I have a set of $n$ values,$v_i$ and want to insert them into a hash-table, $HT$, in a way that each bucket (or hash-table cell) has at most $d$ values. I set $k=\frac{n }{d}$, where $k$ is the number of buckets. Then, I use SHA hash function, $H$, to find the index a bucket in the hash-table and insert the values into the bucket:

$HT [H(v) \bmod k]=v_i$

The problem is that the indices do not look uniformly at random, for instance 3 different values may map into a cell whereas an index may not appear at all. And this can lead overflow.

Notice that I need a deterministic way as two different parties encode their values using hash table. Therefore, if the parties use the identical parameters for hash table, the same values should be in the same bucket (of different hash tables). Obviously different party may have different set values.

Question: What is the best way of preventing overflow in the above scenario?
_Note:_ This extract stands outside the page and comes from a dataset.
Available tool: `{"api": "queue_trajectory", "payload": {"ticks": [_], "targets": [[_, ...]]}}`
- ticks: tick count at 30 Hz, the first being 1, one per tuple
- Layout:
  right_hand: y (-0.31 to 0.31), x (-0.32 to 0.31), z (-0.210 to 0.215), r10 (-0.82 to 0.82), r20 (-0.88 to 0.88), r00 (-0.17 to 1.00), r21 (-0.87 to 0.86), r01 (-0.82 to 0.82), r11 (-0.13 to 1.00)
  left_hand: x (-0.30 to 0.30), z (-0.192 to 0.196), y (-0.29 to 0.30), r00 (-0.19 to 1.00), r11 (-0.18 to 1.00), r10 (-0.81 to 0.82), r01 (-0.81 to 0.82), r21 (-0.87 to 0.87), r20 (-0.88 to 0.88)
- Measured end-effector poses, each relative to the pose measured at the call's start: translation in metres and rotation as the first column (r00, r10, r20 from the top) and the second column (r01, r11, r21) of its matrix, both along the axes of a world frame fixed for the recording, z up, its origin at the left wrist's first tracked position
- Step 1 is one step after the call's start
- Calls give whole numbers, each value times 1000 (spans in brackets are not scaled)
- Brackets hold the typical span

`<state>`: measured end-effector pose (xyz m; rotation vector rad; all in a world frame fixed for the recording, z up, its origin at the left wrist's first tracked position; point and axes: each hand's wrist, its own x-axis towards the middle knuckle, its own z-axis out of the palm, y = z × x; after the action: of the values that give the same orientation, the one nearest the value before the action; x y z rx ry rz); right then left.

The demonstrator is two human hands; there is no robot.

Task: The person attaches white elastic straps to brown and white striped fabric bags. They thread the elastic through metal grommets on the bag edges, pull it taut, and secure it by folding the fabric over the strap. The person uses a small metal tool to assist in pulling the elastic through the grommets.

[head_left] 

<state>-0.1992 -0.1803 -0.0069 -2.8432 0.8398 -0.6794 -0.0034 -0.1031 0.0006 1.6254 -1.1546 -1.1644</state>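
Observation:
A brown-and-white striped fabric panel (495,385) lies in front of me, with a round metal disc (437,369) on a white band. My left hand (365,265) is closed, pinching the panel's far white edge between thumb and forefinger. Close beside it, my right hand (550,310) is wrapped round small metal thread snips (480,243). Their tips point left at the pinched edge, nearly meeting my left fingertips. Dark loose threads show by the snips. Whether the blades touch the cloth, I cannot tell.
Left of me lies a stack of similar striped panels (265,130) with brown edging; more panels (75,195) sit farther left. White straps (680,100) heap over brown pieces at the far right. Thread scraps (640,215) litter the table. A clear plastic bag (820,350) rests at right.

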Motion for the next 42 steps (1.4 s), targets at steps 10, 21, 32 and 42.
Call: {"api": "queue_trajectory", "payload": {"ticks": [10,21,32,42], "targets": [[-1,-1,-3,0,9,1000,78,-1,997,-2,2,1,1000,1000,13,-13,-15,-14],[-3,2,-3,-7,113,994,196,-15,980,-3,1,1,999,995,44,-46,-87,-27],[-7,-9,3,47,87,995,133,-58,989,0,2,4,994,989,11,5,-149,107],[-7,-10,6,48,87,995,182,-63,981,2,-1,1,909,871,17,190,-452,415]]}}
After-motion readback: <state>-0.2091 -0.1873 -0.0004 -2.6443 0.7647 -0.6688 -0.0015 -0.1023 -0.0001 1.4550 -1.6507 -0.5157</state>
#### Answered By : Yuval Filmus

SHA1 or SHA256, whichever you use, is for any practical purpose a random function. What you are observing is that random allocation is not as good as deterministic allocation. If you knew all the values in advance then you could indeed arrange that each cell would get exactly the same number of hits. Unfortunately, when you throw $n$ balls into $k$ bins, the number of balls landing into each bin isn't $n/k$ but rather has roughly Poisson distribution with mean $n/k$ (assuming $n/k$ is "small"). Thus you expect there to be a few bins which do get quite a few balls more than their share, and vice versa. A good hash table should be able to handle that – there are several approaches that you are probably aware of.

A similar situation happens when you throw $n$ balls into two bins. Rather than each bin getting exactly $n/2$ balls, the number of balls in each bin has roughly normal distribution with mean $n/2$ and standard deviation $\sqrt{n}/2$. Thus you expect one bin to contain roughly $\sqrt{n}$ more balls than the other.

Another similar situation concerns throwing $n$ balls into $n$ bins. Rather than an even allocation, you expect the maximum cell to contain roughly $\log n/\log\log n$ balls. However, if any given ball is given two options, and you put it in the lighter bin, then the maximum cell contains only roughly $\log\log n$ balls in expectation. This is one way of coping with your problem.